Requirement — Your answer should be the exact lines of the data below from the one containing "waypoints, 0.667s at" through the one containing "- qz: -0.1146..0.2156"; please include nothing else.

Data segment —
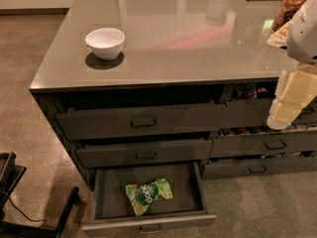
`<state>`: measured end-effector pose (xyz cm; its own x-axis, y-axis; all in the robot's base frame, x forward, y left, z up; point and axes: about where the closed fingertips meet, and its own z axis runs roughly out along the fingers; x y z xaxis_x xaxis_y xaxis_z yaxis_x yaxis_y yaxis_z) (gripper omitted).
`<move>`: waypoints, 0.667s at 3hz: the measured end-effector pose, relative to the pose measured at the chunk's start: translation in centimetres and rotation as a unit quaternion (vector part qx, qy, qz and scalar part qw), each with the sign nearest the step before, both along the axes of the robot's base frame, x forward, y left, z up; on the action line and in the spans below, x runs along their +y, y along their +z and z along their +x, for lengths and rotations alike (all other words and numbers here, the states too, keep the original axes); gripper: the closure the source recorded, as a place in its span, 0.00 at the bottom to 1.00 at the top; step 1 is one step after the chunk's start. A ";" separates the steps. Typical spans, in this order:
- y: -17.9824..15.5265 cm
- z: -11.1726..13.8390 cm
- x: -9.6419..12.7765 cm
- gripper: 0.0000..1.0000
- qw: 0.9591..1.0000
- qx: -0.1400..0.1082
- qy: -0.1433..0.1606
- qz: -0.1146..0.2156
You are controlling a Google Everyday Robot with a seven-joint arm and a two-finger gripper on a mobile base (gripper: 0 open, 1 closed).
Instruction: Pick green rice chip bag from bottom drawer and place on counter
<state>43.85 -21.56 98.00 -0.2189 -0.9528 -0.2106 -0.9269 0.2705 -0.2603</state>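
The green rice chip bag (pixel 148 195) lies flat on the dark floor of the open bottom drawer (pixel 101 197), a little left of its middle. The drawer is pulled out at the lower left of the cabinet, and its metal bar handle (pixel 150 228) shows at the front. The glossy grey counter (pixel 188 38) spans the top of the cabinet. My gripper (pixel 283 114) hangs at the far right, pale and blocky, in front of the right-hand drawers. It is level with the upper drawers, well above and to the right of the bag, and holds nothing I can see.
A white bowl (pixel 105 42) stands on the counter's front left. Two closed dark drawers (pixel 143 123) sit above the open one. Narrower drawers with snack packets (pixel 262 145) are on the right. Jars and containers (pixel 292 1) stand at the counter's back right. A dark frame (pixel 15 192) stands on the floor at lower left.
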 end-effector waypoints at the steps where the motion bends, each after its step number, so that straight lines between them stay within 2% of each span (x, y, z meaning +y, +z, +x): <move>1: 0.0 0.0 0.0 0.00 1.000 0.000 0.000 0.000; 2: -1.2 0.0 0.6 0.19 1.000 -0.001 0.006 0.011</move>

Result of the exercise —
`<move>`: waypoints, 0.667s at 3hz: the measured end-effector pose, relative to the pose measured at the chunk's start: translation in centimetres and rotation as a unit quaternion (vector part qx, qy, qz and scalar part qw), each with the sign nearest the step before, both along the axes of the robot's base frame, x forward, y left, z up; on the action line and in the spans below, x runs along their +y, y along their +z and z along their +x, for lengths and rotations alike (all other words and numbers here, the states too, keep the original axes); gripper: the closure the source recorded, as a place in its span, 0.00 at the bottom to 1.00 at the top; step 1 is one step after the chunk's start. A ";" separates the steps. Typical spans, in this order:
- y: -17.9824..15.5265 cm
- z: -11.1726..13.8390 cm
- x: -9.6419..12.7765 cm
- gripper: 0.0000..1.0000
- qw: 0.9591..1.0000
- qx: -0.1400..0.1082
- qy: -0.1433..0.1606
- qz: -0.1146..0.2156

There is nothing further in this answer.